Это было так неожиданно, что на мгновение Василь растерялся. Потом взял книгу и развернул ее. Да, это была его книга, и его же рукой на титульном листе был старательно выведен скупой, незамысловатый, автограф :
«Моему юному другу, вожаку Мало-Каменских пионеров Валентине Ольховской на добрую память.
21 ноября 1930 г. В. Кремнев».
— Ну, ваша? — тихо спросила Валя.
Василь взял Валину руку в свою и долго лежал молча. Потом тихо сказал:
— Спасибо тебе за все, мой добрый юный друг! За все-все!..
Снова они долго молчали. Потом Валя спросила:
— Вы теперь пойдете к нашим?
Василь кивнул головой.
— Возьмите меня с собой! — горячо зашептала девушка. — Вы не бойтесь, я сильная и стрелять умею. А вы еще слабый. Я с автоматом буду идти впереди, буду искать дорогу. Вдвоем мы обязательно пройдем!..
...И еще одно воспоминание...
Это случилось много позже, когда фронт был уже далеко от деревни Малый Камень, от уютной Валиной хаты...
Звали ее... Нет, Василю не хотелось называть это имя даже в мыслях, как не хотелось вообще думать об этой девушке... Но мысли, как и сердцу, не прикажешь. И никуда ты от нее не денешься. Пойдешь — и она пойдет за тобой. Побежишь — будет бежать следом, будет настигать всюду, куда бы ты ни пытался укрыться.
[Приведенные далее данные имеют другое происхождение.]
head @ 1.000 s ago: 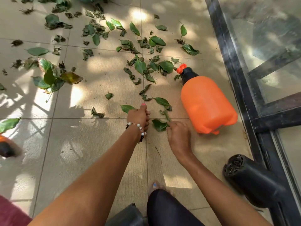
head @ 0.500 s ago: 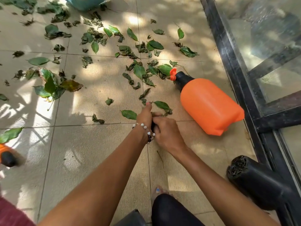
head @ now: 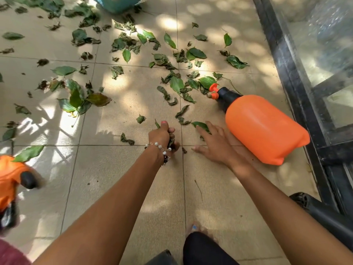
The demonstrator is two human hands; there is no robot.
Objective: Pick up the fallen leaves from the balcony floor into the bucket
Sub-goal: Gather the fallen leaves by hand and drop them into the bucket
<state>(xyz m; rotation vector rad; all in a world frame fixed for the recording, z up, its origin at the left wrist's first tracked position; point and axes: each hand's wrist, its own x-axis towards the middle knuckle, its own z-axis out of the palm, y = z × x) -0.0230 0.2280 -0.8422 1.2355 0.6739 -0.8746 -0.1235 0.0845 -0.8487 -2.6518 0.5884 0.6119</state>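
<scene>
Clutching a wad of leaves (head: 171,139) in the left hand (head: 162,135), right hand (head: 214,144) spread flat, fingers on a green leaf (head: 200,124)

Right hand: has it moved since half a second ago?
Yes. The right hand has left the left hand and spread open, reaching right toward the orange sprayer, fingertips on a green leaf.

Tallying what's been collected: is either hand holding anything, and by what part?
Left hand grips a bunch of leaves in its fist. Right hand holds nothing, fingers spread.
</scene>
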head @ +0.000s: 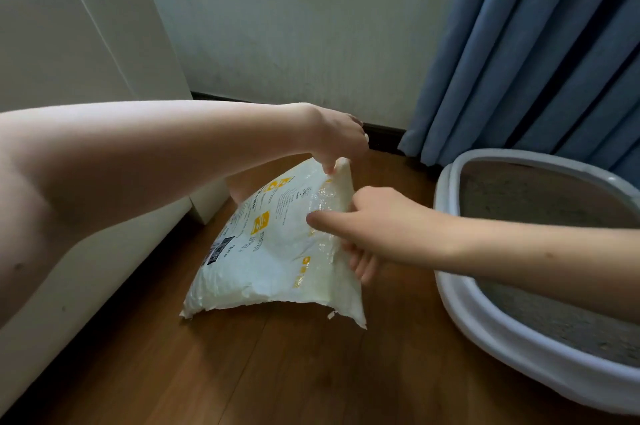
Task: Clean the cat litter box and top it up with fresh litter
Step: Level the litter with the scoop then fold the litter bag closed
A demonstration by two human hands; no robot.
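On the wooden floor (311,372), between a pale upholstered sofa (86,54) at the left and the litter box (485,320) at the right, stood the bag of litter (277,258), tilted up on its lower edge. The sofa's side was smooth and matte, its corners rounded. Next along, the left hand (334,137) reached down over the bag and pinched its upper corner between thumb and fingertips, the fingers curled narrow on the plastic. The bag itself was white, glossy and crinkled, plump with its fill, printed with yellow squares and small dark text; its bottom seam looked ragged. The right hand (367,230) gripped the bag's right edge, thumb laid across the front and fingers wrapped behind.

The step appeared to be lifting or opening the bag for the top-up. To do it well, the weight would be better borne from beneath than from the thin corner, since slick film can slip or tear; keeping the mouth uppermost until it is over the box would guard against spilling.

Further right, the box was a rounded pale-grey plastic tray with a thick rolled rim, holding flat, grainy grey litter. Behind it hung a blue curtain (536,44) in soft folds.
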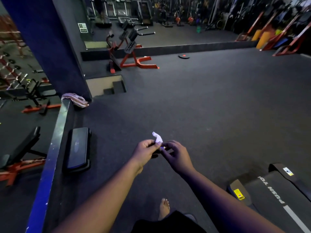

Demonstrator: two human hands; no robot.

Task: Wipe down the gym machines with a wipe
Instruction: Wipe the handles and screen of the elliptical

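Both hands meet at chest height: the left hand (pixel 146 150) and right hand (pixel 175 155) each pinch the small white wipe (pixel 157 138), likely unfolding it before wiping.

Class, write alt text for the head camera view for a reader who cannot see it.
A person's left hand and right hand pinch a small white wipe between them above a dark gym floor. A red and black machine stands ahead, a step platform at left.

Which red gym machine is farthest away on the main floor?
The red-framed machine standing by the mirror wall, beyond the hands holding the wipe; the other red machines sit below the railing.
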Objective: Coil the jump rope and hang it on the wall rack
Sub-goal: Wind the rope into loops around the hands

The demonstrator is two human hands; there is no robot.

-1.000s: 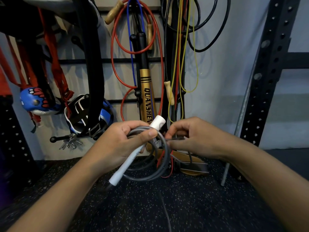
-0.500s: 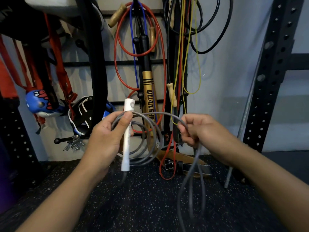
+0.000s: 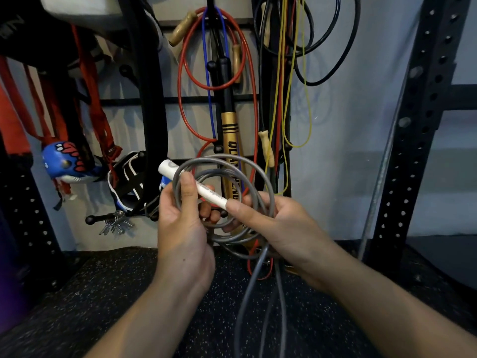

Оборвет на полуслове во время самого интересного разговора, приглушит самый веселый смех, высушит самые горькие слезы...
Звали ее Соней. Соня Ковалева. Он знал ее не месяц, и не два. И было ей тогда, когда они познакомились в Минске, не семнадцать и не восемнадцать. И если бы не война...
Но война пришла, и молодая минская учительница эвакуировалась куда-то на восток. Искать же ее не было времени, и он потерял всякую надежду.
И вот случилось так, что прямо из-под Наро-Фоминска попал он в небольшой подмосковный госпиталь, что разместился в поселке с красивым названием — Отрадное.
Тяжелая осколочная рана в бедро левей ноги надолго приковала старшего лейтенанта Кремнева к постели. Когда он впервые, без посторонней помощи, пришел в старый парк, его поразила в полном своем расцвете весна. Где-то неподалеку от этих мест бушевала война, задыхались в дыму миллионы людей, захлебывалась в человеческой крови земля, сходили с ума от горя и страха женщины, умирали от голода дети, а тут цвели вишни и яблони, и над ними деловито и спокойно гудели пчелы, собирая мед.
Просторная аллея вела в глубь парка, к старым березам и вязам, где стояли почерневшие беседки. Там, среди вековых могучих деревьев, Кремнев и облюбовал себе местечко. Здесь, под старой поникшей березой, надежно скрытый густыми ветками от любопытных людских глаз, стоял на одной нескладной толстой ноге маленький покривившийся столик. Вот за этим столиком и работал он целыми днями, спеша закончить когда-то начатую повесть о друзьях-разведчиках.